**HOW TO COMPLETE THIS TASK:** Using the lines below, work out the count of those that hold "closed". Give the number only.

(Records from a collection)
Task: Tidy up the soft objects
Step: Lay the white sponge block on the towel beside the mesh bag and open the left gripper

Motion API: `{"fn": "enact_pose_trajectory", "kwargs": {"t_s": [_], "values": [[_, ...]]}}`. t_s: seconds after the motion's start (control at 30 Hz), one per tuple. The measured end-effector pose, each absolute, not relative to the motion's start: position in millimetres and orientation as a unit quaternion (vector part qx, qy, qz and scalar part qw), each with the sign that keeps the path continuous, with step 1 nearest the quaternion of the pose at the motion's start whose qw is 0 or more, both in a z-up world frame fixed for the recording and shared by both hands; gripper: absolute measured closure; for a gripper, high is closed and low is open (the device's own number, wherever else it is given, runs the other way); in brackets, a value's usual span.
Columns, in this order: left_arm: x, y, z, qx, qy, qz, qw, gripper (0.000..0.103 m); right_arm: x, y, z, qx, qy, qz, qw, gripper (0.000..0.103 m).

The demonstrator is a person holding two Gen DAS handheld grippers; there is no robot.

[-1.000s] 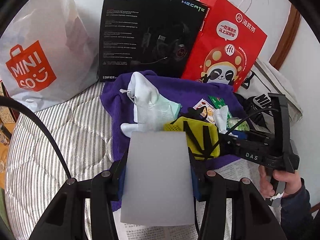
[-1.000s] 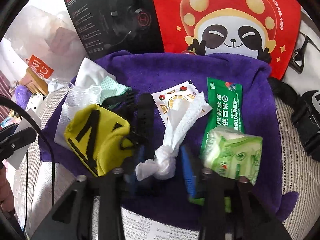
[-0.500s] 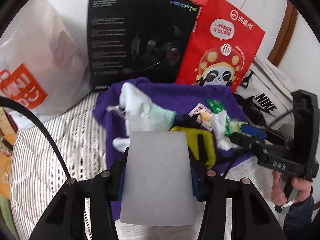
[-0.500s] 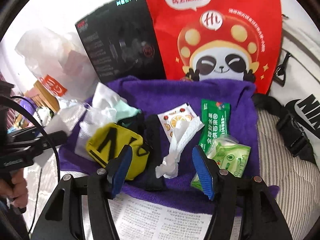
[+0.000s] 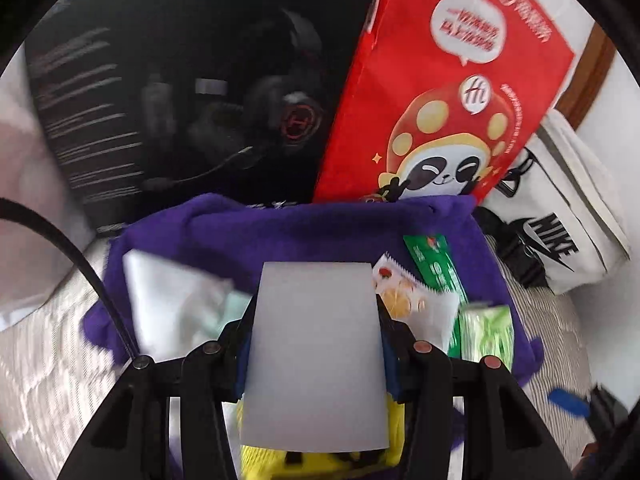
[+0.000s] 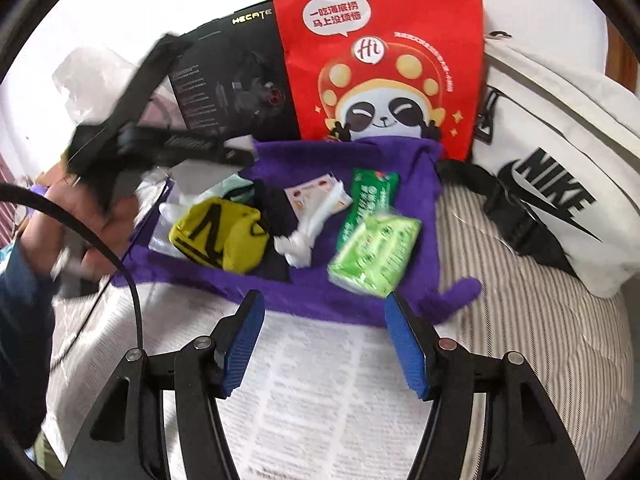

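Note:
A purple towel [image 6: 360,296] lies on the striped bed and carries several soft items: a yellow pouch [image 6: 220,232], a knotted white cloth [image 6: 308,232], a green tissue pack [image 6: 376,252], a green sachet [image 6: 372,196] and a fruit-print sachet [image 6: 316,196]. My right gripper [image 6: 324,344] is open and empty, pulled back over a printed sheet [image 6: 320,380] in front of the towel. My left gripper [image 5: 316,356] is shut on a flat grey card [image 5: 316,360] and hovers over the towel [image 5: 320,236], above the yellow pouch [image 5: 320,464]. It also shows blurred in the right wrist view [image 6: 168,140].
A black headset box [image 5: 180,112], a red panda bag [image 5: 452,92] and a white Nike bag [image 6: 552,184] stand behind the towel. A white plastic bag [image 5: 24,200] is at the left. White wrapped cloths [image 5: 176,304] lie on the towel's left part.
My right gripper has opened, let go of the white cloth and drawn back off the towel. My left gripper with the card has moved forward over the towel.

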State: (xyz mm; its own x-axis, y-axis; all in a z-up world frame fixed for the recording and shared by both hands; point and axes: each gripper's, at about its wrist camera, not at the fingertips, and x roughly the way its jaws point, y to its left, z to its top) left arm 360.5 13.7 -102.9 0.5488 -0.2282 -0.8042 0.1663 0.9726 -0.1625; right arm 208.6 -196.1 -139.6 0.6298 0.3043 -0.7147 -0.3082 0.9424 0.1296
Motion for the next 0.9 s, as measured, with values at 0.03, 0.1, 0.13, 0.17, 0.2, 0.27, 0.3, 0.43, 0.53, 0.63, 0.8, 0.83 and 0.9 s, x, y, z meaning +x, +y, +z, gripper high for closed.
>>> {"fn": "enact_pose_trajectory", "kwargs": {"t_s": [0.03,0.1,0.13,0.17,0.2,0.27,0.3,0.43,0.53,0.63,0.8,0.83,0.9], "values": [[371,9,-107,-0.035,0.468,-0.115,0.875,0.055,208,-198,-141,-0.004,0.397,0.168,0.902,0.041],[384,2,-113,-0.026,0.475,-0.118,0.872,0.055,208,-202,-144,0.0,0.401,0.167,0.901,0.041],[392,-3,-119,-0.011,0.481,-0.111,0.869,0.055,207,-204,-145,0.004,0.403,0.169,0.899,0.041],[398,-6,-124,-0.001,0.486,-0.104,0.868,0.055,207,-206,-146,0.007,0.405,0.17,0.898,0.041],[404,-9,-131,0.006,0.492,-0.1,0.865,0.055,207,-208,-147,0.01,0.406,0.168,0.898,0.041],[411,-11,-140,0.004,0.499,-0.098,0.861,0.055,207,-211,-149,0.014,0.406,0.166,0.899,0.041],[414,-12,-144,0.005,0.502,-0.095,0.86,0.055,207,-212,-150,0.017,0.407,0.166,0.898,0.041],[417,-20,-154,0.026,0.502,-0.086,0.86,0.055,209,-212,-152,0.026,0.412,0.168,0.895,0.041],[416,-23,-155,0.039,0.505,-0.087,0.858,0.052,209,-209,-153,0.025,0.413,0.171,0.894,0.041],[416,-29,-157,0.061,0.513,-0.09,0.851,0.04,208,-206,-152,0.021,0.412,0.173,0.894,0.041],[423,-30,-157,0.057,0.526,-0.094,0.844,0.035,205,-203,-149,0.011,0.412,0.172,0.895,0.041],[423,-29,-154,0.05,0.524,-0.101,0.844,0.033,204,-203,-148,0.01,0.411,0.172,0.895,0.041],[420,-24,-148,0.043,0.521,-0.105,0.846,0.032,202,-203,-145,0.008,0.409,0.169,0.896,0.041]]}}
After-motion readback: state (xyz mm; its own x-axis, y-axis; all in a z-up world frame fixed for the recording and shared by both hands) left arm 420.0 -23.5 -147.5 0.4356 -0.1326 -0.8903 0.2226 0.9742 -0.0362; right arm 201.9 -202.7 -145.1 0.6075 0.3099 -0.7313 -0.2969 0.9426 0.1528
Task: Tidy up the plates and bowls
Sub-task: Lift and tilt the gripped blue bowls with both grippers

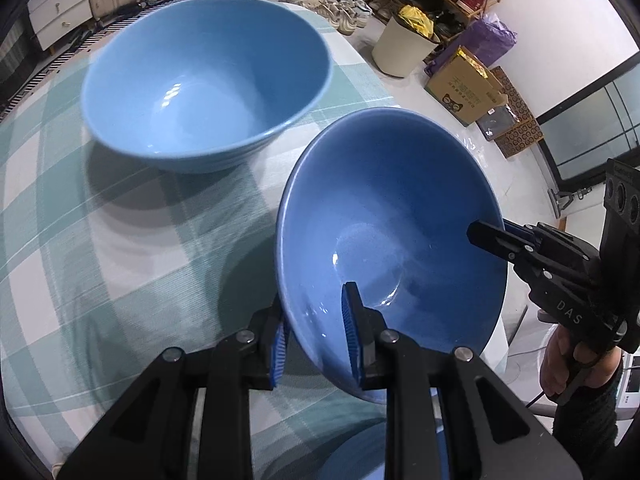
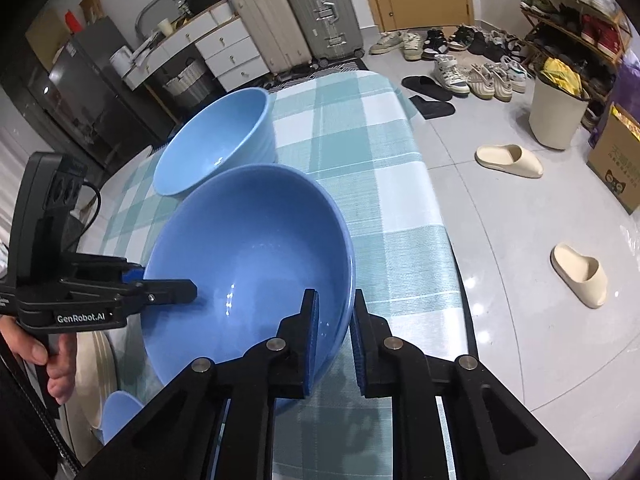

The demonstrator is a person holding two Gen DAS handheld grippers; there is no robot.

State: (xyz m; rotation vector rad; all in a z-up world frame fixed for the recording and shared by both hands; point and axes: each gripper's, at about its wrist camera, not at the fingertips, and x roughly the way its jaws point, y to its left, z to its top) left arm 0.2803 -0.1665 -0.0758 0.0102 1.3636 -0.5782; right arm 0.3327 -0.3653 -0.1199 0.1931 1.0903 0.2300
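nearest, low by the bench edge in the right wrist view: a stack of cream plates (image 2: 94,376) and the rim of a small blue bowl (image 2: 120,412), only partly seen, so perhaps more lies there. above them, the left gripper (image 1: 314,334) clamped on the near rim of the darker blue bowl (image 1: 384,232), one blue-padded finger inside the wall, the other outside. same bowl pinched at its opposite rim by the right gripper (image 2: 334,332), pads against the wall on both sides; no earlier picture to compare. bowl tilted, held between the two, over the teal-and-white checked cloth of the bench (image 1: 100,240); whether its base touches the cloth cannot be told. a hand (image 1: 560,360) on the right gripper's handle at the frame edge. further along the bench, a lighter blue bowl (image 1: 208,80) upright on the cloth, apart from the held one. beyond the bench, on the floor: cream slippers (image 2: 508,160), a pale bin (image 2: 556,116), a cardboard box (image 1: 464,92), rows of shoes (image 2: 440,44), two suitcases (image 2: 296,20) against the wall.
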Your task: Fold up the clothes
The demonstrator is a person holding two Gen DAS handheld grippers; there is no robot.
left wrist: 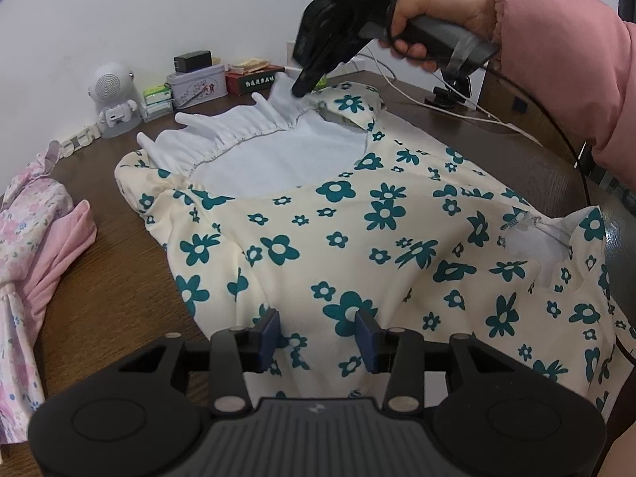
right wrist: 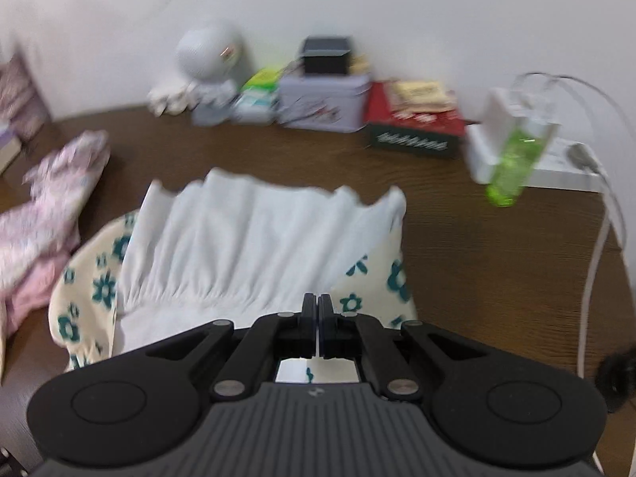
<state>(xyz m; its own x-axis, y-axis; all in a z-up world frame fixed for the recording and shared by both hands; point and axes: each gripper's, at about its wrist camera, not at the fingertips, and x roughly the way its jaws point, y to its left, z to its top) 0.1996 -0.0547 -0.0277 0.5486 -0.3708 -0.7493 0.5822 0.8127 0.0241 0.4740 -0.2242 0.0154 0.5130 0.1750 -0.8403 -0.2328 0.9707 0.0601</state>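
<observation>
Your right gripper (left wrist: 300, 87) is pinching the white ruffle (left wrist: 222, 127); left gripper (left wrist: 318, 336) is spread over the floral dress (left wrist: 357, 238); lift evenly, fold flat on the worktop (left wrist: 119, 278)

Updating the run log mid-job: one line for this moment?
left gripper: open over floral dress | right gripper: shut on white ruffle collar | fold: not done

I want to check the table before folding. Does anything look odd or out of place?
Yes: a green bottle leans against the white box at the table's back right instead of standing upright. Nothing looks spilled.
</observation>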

**WRITTEN RESPONSE:** 2